Per Microsoft's whitepaper Diagnosing and Resolving Spinlock Contention on SQL Server: "Spinlocks are lightweight synchronization primitives which are used to protect access to data structures. They are generally used when it is expected that access to a given data structure will need to be held for a very short period of time."
How does a spinlock differ than a latch?
Per the whitepaper: "The main difference between a latch and a spinlock is the fact that spinlocks will spin (execute a loop) for a period of time checking for availability of a data structure while a thread attempting to acquire access to a structure protected by a latch will immediately yield if the resource is not available. Yielding requires context switching of a thread off the CPU so that another thread can execute. This is a relatively expensive operation and for resources that are held for a very short duration it is more efficient overall to allow a thread to execute in a loop periodically checking for availability of the resource."

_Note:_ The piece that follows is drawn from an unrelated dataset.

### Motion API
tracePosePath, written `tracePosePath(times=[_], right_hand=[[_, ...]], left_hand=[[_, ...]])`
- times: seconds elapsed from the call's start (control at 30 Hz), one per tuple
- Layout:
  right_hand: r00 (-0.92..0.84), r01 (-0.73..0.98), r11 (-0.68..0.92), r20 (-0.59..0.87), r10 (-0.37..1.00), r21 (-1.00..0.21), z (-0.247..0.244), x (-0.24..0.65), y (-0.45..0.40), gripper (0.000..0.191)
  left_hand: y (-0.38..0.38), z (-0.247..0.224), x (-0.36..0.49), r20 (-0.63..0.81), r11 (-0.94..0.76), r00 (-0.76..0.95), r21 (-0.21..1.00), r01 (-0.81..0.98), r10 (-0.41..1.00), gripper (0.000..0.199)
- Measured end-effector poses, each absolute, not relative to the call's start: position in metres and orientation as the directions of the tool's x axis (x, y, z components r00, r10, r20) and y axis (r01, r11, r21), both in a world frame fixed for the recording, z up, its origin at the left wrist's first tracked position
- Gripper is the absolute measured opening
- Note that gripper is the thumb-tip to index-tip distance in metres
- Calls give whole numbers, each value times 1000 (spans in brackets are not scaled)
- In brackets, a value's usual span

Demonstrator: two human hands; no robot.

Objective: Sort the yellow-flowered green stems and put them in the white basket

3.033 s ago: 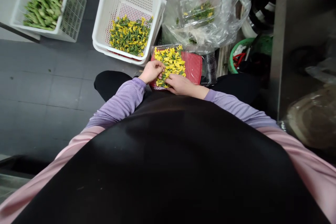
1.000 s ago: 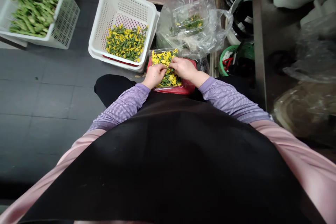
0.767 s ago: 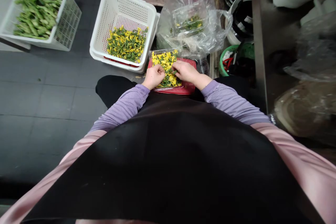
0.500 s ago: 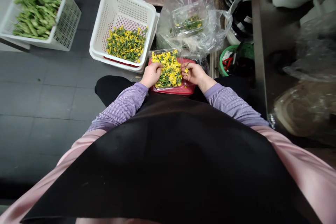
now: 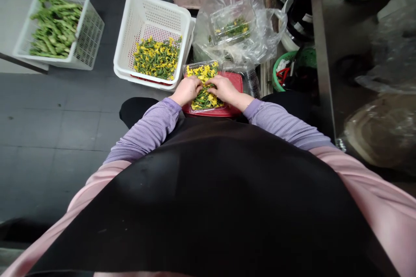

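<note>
A clear plastic box [image 5: 205,104] full of yellow-flowered green stems [image 5: 203,70] lies on a red lid or tray [image 5: 234,80] by my lap. From the left, my left hand [image 5: 189,89] reaches over the box, its fingers curled and pinching among the flowers. Opposite it, my right hand [image 5: 224,89] bends over the box's middle with its fingertips closed down on the stems. The two hands' fingertips are close together, and exactly which pieces they grip is partly hidden.
Beyond the box stands a white basket [image 5: 121,54] of more flowering stems. Thick green stalks [image 5: 56,24] fill another basket [image 5: 85,30] at far left. A plastic bag [image 5: 269,39] with a clear box [image 5: 232,24] sits behind, near a green basket [image 5: 310,57] and metal edge [image 5: 321,39].
My right hand has moved left from the box's right edge, where it held a small yellow flower, to over its middle. My left hand stays at the left side. The camera view has shifted slightly.
</note>
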State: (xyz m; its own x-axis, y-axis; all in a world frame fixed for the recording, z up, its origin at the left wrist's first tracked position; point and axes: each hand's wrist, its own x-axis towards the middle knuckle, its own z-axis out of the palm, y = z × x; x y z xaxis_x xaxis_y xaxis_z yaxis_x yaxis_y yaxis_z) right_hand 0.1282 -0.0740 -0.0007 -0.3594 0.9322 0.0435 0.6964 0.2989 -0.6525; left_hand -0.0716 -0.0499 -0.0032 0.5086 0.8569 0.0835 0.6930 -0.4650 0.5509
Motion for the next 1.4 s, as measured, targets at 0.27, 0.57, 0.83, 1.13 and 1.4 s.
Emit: tracePosePath(times=[0.27,0.57,0.83,1.13,1.4], right_hand=[[-300,478,142,-9,954,-867,-7,130,-74,12],[-283,-321,-396,-312,907,-860,13,149,-94,43],[-182,-418,-376,-329,927,-827,18,157,-95,31],[-241,-401,-482,-418,876,-779,-4,133,-90,35],[-132,-37,-257,-251,959,-966,-23,137,-76,19]], left_hand=[[-59,-7,-71,-9,-139,321,891,433,947,15],[-59,6,-42,-34,-181,382,840,512,923,20],[-50,16,-29,-53,-191,421,835,516,906,12],[-79,32,-23,-365,262,206,878,400,908,26],[-71,42,-29,-124,-58,202,700,712,972,13]])
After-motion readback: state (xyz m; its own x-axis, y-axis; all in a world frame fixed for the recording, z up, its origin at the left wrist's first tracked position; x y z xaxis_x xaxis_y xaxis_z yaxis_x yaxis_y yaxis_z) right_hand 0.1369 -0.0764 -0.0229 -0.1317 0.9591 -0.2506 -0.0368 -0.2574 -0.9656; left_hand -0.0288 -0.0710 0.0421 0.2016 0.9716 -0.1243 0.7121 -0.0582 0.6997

What condition might indicate spinlock contention?
Per the whitepaper:
Options and workarounds for handling spinlock contention:1. A high number of spins and backoffs are observed for a particular spinlock type.

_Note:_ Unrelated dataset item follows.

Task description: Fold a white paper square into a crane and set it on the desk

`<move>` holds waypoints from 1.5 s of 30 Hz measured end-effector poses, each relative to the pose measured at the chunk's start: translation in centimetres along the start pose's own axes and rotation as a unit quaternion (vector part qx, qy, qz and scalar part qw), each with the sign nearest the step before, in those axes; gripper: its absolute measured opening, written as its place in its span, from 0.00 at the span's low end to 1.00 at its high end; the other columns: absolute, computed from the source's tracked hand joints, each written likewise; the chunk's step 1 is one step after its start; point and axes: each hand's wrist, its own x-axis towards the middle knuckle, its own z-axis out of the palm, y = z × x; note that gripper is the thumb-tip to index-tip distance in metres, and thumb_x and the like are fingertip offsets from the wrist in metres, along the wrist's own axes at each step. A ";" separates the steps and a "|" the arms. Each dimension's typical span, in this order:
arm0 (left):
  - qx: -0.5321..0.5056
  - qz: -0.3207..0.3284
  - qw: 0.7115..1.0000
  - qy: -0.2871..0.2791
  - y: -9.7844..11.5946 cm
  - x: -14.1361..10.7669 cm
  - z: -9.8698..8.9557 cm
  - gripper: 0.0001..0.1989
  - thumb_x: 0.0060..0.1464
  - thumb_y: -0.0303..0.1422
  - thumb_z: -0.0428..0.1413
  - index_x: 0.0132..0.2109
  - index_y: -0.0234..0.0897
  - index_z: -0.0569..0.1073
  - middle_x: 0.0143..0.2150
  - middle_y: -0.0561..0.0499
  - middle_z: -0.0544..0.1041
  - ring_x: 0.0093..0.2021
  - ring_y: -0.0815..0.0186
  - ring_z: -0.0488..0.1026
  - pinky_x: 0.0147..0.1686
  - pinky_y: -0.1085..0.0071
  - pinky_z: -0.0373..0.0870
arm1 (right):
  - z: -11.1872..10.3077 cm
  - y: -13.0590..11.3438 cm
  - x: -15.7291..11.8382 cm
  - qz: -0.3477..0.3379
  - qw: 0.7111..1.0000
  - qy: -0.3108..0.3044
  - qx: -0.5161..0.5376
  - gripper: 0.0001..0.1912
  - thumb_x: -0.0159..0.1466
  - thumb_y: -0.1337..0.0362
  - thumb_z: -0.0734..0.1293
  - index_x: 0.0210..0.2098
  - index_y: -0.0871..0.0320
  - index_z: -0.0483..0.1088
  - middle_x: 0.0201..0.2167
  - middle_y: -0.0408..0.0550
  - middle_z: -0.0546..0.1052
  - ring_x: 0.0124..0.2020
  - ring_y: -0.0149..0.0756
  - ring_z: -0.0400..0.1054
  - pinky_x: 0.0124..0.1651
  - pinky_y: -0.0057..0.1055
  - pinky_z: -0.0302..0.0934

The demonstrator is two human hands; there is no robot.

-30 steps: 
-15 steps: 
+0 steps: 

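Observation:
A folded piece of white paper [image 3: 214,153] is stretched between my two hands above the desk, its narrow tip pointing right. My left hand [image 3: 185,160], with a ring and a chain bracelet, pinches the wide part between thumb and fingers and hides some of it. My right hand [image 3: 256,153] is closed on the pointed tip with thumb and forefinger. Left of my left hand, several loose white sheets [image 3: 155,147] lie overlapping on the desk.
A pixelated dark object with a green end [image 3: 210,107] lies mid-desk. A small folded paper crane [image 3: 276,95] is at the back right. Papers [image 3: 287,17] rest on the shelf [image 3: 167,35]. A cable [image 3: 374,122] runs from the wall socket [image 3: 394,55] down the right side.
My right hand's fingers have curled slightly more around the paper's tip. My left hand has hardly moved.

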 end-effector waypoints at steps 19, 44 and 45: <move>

2. The system is experiencing heavy CPU utilization or spikes in CPU consumption. In heavy CPU scenarios one may also observe high signal waits on SOS_SCHEDULER_YEILD (reported by the DMV sys.dm_os_wait_stats).

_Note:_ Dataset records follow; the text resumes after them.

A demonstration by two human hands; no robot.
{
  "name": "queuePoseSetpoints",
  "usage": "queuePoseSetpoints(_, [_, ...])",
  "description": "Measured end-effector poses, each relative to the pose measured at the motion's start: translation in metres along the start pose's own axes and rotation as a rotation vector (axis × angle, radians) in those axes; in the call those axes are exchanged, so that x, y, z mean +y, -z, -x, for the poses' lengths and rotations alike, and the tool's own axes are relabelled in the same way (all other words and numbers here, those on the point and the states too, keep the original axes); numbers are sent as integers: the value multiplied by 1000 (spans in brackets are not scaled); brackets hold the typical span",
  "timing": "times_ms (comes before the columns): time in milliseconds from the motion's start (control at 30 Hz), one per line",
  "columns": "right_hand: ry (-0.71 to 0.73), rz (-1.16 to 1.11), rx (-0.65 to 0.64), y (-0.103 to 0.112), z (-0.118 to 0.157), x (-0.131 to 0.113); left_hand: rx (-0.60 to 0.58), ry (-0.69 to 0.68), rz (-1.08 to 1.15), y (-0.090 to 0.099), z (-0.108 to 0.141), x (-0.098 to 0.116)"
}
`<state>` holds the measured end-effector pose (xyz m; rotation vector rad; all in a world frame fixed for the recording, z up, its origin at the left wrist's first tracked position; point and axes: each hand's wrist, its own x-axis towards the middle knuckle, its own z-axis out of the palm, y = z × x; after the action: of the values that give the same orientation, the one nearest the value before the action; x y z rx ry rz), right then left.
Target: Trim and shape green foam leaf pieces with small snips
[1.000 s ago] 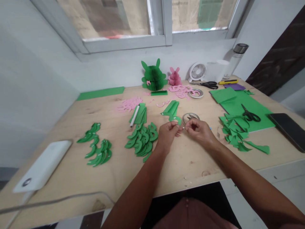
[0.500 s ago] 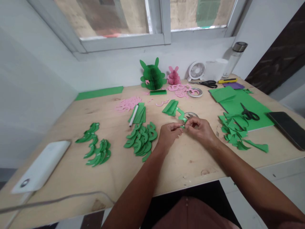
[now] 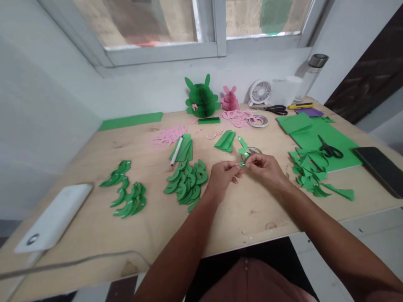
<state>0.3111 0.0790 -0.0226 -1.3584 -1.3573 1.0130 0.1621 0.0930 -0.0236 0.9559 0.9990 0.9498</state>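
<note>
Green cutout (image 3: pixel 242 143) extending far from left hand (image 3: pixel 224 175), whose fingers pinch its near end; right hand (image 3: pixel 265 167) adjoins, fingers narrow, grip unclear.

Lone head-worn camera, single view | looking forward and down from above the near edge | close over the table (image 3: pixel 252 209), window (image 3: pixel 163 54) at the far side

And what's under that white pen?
The white pen lies across some green paper pieces, which show mostly to its right. Whatever sits directly beneath its barrel is covered and can't be seen.
</note>
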Motion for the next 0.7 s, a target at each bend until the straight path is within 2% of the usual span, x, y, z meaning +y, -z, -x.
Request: queuePoseSetpoints(700, [75,170,7,-2,2,-2,-30,-30,-45,-1,3,4])
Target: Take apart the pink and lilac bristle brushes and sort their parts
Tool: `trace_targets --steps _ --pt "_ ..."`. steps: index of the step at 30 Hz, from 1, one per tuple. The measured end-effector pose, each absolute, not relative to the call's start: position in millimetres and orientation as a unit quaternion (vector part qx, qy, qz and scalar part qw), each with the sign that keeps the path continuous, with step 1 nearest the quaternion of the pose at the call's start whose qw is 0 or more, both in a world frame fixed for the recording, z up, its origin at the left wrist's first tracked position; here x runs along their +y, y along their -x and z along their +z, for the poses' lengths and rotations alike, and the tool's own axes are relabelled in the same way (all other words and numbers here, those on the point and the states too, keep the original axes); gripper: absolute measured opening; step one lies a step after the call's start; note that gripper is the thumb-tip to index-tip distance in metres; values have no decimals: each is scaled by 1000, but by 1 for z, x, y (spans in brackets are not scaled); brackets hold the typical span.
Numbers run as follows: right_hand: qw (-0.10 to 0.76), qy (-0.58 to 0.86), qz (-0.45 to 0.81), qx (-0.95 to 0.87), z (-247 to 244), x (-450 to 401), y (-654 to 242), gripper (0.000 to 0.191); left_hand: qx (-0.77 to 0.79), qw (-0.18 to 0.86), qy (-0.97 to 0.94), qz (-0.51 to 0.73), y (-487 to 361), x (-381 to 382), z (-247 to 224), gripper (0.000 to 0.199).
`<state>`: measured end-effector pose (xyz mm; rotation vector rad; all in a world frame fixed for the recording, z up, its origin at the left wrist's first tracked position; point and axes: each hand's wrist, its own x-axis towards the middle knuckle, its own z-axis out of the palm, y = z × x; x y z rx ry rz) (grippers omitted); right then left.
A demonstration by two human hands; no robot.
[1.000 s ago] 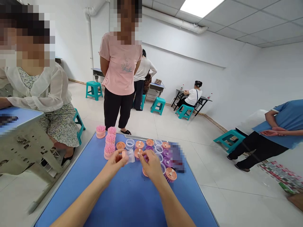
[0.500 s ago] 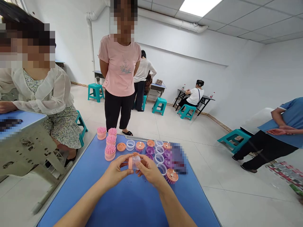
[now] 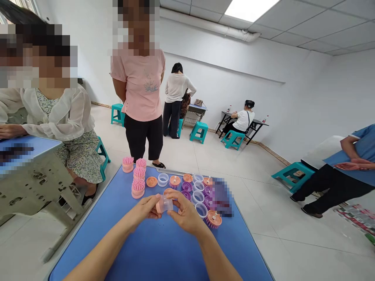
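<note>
My left hand (image 3: 142, 208) and my right hand (image 3: 186, 212) meet above the blue table (image 3: 155, 253), both gripping a clear plastic cup (image 3: 165, 203) with a pink piece (image 3: 158, 205) at its left end. Pink bristled brushes (image 3: 138, 183) stand stacked at the table's far left. Beyond my hands lie rows of orange-pink brush bases (image 3: 151, 181), purple brush bases (image 3: 186, 186) and clear plastic rings (image 3: 198, 197). A pixelated item (image 3: 221, 191) lies at the far right of the group.
A person in a pink top (image 3: 137, 86) stands beyond the table. A seated person (image 3: 49, 113) works at a neighbouring blue table (image 3: 26, 150) on my left. A person in a blue shirt (image 3: 351, 164) stands on my right, next to a teal stool (image 3: 293, 173).
My right hand has moved from the parts on the table onto the clear cup, and both hands now hold it. The view has turned slightly, shifting the room in the picture.
</note>
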<state>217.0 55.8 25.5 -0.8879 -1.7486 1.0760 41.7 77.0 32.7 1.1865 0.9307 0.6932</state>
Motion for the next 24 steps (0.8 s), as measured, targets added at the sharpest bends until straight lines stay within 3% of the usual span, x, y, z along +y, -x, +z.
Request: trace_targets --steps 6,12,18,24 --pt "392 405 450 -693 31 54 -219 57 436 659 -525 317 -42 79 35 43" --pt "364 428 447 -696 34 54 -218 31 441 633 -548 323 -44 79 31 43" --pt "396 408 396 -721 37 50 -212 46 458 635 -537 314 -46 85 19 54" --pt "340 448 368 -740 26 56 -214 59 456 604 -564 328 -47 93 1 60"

3. The system is experiencing very high concurrency.
4. The CPU usage and spins are increased disproportionate to throughput.
Per the whitepaper:
The diagram below provides a conceptual view of the spinlock algorithm:
- Fully Qualified Names: Fully qualifying names of all objects will result in removing the need for SQL Server to execute code paths that are required to resolve names. We have observed contention points also on the SOS_CACHESTORE spinlock type encountered when not utilizing fully qualified names in calls to stored procedures. Failure to fully qualify these the names results in the need for SQL Server to lookup the default schema for the user which results in a longer code path required to execute the SQL.
- Parameterized Queries: Another example is utilizing parameterized queries and stored procedure calls to reduce the work needed to generate execution plans. This again results in a shorter code path for execution.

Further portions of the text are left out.